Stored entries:
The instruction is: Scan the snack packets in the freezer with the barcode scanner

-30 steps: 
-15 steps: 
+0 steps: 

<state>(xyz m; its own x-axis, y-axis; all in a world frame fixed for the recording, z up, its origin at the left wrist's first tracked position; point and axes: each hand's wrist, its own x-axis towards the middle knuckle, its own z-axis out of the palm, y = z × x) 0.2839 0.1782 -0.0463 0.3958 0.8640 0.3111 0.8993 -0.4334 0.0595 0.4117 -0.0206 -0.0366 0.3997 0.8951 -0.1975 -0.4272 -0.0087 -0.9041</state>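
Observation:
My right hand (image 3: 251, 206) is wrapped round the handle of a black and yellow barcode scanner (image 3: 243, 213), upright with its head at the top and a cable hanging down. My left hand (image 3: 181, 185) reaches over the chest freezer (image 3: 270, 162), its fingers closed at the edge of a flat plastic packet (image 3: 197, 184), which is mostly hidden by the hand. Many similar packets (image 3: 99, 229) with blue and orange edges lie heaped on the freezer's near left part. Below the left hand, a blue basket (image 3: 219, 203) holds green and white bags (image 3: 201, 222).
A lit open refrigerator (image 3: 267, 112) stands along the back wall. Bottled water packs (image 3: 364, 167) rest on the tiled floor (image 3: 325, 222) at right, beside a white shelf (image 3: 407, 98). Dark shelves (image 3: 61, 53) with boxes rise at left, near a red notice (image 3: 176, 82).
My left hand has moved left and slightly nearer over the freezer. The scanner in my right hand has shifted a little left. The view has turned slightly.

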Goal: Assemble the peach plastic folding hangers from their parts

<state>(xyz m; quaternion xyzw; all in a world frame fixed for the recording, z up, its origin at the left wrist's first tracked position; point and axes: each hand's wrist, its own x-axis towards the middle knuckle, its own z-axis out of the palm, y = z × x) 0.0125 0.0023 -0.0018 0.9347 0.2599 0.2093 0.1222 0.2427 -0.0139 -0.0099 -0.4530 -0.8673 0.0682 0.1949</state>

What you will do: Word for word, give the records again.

Worked solution:
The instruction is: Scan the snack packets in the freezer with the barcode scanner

-30 steps: 
-15 steps: 
+0 steps: 

<state>(xyz m; its own x-axis, y-axis; all in a world frame fixed for the recording, z up, its origin at the left wrist's first tracked position; point and axes: each hand's wrist, its own x-axis towards the middle knuckle, its own z-axis out of the palm, y = z × x) 0.2839 0.1782 -0.0463 0.3958 0.8640 0.3111 0.8993 -0.4334 0.0595 0.4117 -0.0206 -0.0366 0.3997 0.8951 -0.1975 -0.4272 -0.0087 -0.9041</state>
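Observation:
My right hand (image 3: 251, 206) is wrapped round the handle of a black and yellow barcode scanner (image 3: 243, 213), upright with its head at the top and a cable hanging down. My left hand (image 3: 181, 185) reaches over the chest freezer (image 3: 270, 162), its fingers closed at the edge of a flat plastic packet (image 3: 197, 184), which is mostly hidden by the hand. Many similar packets (image 3: 99, 229) with blue and orange edges lie heaped on the freezer's near left part. Below the left hand, a blue basket (image 3: 219, 203) holds green and white bags (image 3: 201, 222).
A lit open refrigerator (image 3: 267, 112) stands along the back wall. Bottled water packs (image 3: 364, 167) rest on the tiled floor (image 3: 325, 222) at right, beside a white shelf (image 3: 407, 98). Dark shelves (image 3: 61, 53) with boxes rise at left, near a red notice (image 3: 176, 82).
My left hand has moved left and slightly nearer over the freezer. The scanner in my right hand has shifted a little left. The view has turned slightly.
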
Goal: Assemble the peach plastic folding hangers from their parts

<state>(xyz m; quaternion xyzw; all in a world frame fixed for the recording, z up, its origin at the left wrist's first tracked position; point and axes: each hand's wrist, its own x-axis towards the middle knuckle, its own z-axis out of the palm, y = z × x) 0.0125 0.0023 -0.0018 0.9347 0.2599 0.2093 0.1222 0.2427 -0.0139 -0.0099 -0.4530 -0.8673 0.0682 0.1949</state>

No further output is needed for this exercise.